┌─ INFORMATION PROVIDED

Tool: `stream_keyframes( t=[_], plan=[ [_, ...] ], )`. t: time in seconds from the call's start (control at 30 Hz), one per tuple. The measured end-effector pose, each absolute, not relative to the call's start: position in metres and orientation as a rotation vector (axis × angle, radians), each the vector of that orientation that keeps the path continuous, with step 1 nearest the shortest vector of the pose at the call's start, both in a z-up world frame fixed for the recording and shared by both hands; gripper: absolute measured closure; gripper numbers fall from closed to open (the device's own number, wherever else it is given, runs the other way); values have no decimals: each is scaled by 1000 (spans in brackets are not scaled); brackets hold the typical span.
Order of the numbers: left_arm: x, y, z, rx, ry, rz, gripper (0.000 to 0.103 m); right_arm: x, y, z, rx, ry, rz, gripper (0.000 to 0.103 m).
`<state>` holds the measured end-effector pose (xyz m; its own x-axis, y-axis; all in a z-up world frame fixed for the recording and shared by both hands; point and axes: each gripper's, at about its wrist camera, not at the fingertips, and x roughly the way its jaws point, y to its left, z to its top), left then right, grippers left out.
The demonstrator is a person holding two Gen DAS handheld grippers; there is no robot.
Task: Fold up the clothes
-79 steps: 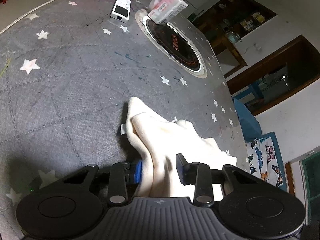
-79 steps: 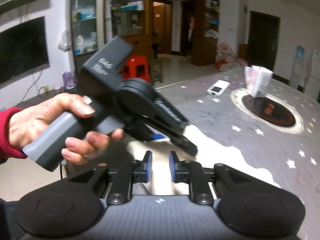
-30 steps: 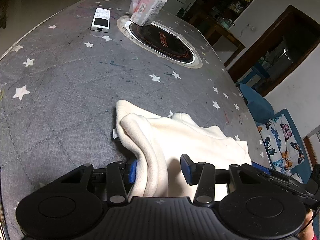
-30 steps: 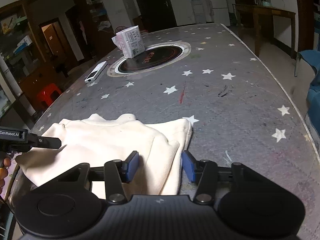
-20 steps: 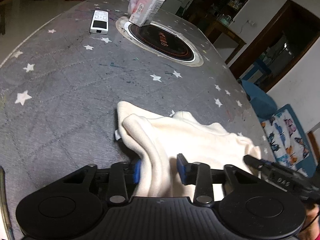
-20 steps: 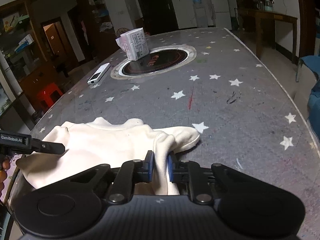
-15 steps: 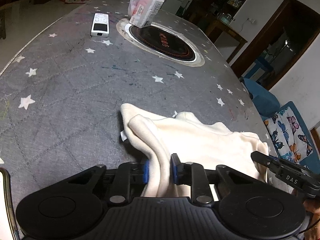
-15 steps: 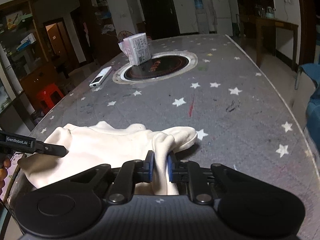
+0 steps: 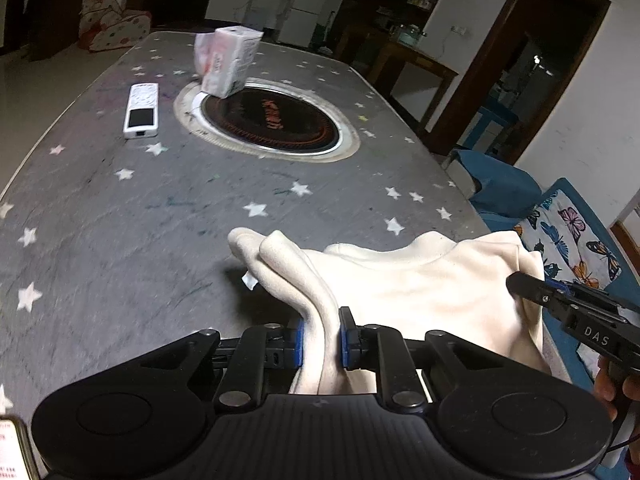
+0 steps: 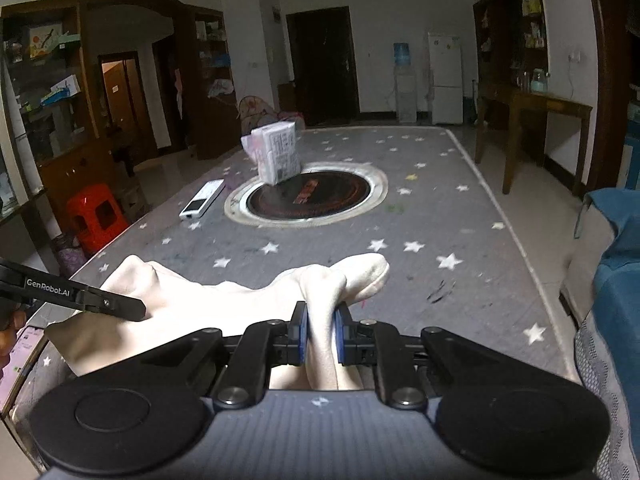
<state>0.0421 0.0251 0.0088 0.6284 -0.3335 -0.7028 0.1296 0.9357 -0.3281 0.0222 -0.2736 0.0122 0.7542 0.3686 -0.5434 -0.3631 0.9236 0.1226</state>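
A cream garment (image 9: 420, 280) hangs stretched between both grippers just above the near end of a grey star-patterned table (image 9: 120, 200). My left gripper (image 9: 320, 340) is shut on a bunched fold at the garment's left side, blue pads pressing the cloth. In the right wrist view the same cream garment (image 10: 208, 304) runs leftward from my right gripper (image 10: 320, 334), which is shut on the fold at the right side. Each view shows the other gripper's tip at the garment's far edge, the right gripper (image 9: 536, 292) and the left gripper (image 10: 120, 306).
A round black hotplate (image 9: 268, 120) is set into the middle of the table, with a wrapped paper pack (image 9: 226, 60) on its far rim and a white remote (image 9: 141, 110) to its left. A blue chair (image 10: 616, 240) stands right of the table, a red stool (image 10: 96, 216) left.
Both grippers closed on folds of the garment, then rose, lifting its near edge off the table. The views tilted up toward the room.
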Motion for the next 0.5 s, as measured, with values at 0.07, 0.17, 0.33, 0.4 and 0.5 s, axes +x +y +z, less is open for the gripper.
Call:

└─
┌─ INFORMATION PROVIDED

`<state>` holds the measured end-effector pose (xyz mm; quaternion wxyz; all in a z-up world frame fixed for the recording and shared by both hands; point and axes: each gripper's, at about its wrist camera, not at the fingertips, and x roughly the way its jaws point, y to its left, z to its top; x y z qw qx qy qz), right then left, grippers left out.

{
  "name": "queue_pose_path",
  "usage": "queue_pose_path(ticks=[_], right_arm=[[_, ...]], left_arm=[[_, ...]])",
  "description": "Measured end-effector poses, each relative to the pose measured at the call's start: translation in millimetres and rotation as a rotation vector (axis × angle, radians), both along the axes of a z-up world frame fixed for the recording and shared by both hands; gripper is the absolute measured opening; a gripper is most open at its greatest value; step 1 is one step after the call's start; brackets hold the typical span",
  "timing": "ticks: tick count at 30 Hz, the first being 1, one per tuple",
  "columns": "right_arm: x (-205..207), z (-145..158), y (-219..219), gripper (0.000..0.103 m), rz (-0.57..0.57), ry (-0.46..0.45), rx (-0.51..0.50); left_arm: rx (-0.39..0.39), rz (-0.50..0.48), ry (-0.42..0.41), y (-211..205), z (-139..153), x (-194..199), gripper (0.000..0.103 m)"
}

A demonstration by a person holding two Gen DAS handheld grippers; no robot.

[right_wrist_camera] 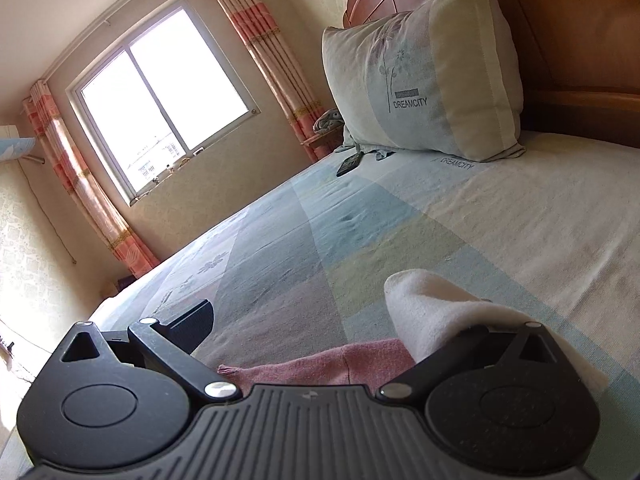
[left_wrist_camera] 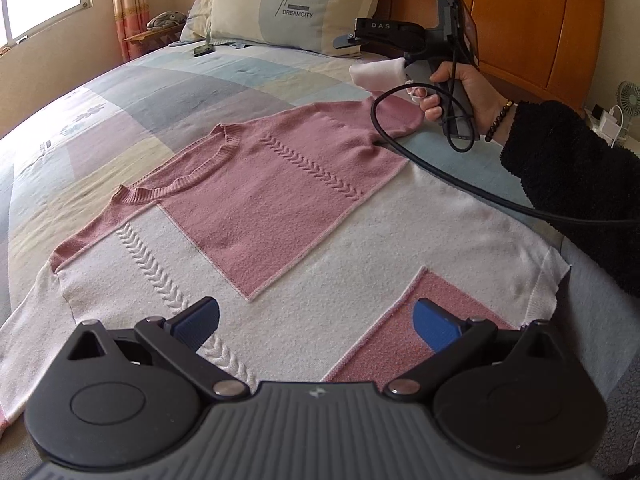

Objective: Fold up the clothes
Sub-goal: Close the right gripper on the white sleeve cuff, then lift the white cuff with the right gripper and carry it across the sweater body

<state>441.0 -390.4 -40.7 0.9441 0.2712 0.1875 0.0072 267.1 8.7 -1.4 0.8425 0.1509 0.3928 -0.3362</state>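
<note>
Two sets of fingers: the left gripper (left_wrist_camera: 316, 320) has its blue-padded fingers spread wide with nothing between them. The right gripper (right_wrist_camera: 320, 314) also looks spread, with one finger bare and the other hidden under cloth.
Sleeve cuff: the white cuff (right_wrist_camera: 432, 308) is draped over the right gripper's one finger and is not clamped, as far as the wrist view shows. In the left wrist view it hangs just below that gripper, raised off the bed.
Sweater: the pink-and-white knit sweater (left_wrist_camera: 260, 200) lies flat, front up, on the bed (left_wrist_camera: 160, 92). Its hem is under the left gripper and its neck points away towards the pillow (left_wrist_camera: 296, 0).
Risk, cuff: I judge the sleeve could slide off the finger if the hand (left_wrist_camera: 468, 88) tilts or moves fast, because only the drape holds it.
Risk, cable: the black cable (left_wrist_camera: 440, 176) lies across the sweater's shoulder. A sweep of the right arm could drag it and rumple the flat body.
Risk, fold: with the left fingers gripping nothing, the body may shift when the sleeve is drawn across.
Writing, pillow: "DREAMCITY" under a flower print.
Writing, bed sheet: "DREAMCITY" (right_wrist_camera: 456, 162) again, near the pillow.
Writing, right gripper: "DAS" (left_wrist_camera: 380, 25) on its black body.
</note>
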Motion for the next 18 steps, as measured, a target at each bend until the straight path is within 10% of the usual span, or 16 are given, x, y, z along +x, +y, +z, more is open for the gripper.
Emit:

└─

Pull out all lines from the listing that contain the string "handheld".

The demonstrator is a person holding two Gen DAS handheld grippers; there is no robot.
A demonstration by a person holding two Gen DAS handheld grippers; no robot.

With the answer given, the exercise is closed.